From the line that contains "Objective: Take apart" through the line that contains "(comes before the", output every line of the listing below exactly and leave out all the rest.
──────── EXERCISE DATA ────────
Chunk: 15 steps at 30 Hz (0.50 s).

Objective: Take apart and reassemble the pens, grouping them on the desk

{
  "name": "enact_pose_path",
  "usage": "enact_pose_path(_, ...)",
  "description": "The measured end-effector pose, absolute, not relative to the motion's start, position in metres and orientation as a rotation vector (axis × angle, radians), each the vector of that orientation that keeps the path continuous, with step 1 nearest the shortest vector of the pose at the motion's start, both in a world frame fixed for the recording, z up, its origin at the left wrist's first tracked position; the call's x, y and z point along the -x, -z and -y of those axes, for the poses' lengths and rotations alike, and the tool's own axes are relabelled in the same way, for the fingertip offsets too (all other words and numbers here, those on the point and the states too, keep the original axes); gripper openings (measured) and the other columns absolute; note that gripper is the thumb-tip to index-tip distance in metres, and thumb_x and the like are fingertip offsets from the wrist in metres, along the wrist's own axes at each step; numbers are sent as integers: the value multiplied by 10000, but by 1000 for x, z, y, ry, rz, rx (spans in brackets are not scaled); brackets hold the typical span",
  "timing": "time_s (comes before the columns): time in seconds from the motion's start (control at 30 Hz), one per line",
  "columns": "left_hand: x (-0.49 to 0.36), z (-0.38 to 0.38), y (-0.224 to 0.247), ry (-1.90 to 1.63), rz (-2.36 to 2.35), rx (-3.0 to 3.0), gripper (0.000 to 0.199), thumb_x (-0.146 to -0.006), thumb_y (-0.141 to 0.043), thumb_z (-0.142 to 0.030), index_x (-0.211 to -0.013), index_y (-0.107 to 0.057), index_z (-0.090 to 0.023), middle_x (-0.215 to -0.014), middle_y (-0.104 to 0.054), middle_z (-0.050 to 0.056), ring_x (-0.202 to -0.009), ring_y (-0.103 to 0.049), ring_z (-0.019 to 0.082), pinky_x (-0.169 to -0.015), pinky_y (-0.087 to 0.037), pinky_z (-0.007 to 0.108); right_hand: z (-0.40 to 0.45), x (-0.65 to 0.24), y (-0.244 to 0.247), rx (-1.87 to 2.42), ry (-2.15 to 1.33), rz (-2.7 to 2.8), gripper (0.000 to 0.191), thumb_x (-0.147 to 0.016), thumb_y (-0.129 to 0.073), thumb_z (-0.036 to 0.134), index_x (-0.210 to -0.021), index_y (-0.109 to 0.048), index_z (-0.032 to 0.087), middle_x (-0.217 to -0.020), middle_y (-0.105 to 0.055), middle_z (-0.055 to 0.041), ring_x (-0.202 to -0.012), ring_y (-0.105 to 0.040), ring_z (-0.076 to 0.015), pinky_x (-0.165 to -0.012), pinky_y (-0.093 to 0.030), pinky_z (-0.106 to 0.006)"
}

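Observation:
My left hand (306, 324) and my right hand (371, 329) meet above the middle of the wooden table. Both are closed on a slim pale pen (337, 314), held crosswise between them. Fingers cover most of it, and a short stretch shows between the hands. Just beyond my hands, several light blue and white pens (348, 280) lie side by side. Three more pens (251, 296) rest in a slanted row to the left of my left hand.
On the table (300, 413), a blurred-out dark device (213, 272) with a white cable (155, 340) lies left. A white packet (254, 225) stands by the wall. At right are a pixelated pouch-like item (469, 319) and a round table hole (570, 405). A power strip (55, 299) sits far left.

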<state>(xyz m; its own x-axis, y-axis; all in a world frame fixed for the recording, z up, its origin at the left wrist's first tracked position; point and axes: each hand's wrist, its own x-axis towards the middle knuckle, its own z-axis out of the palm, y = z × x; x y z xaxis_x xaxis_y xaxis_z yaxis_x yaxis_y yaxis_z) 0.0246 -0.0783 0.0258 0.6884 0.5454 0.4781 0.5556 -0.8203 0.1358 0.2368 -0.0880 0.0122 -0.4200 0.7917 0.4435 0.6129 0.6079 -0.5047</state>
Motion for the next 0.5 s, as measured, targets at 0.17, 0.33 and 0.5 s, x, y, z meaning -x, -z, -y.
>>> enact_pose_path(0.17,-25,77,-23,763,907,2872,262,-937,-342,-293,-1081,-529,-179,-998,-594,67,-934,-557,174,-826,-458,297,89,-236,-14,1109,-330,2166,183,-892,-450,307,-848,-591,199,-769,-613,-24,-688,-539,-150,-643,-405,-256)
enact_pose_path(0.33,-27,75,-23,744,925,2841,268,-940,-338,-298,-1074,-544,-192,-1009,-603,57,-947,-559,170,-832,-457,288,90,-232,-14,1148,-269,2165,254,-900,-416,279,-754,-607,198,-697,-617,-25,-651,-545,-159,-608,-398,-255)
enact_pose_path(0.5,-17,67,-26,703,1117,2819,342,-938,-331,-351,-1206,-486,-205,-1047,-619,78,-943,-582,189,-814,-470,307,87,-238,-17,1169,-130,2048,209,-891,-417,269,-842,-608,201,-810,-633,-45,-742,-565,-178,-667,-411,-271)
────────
TASK RESPONSE:
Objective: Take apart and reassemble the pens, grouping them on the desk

{
  "name": "enact_pose_path",
  "usage": "enact_pose_path(_, ...)",
  "description": "The measured end-effector pose, absolute, not relative to the motion's start, position in metres and orientation as a rotation vector (axis × angle, radians), each the vector of that orientation that keeps the path continuous, with step 1 nearest the shortest vector of the pose at the motion's start, both in a world frame fixed for the recording, z up, its origin at the left wrist's first tracked position; the call's x, y and z point along the -x, -z and -y of those axes, for the poses' lengths and rotations alike, and the tool's own axes are relabelled in the same way, for the fingertip offsets too (all other words and numbers here, those on the point and the states too, keep the original axes); gripper openings (measured) and the other columns absolute; note that gripper is the thumb-tip to index-tip distance in metres, and thumb_x and the like are fingertip offsets from the wrist in metres, along the wrist's own axes at each step; numbers are sent as integers: the value multiplied by 10000, but by 1000 for x, z, y, ry, rz, rx (spans in brackets are not scaled); brackets hold the typical span",
  "timing": "time_s (comes before the columns): time in seconds from the motion's start (control at 30 Hz), one per line",

That is the complete output.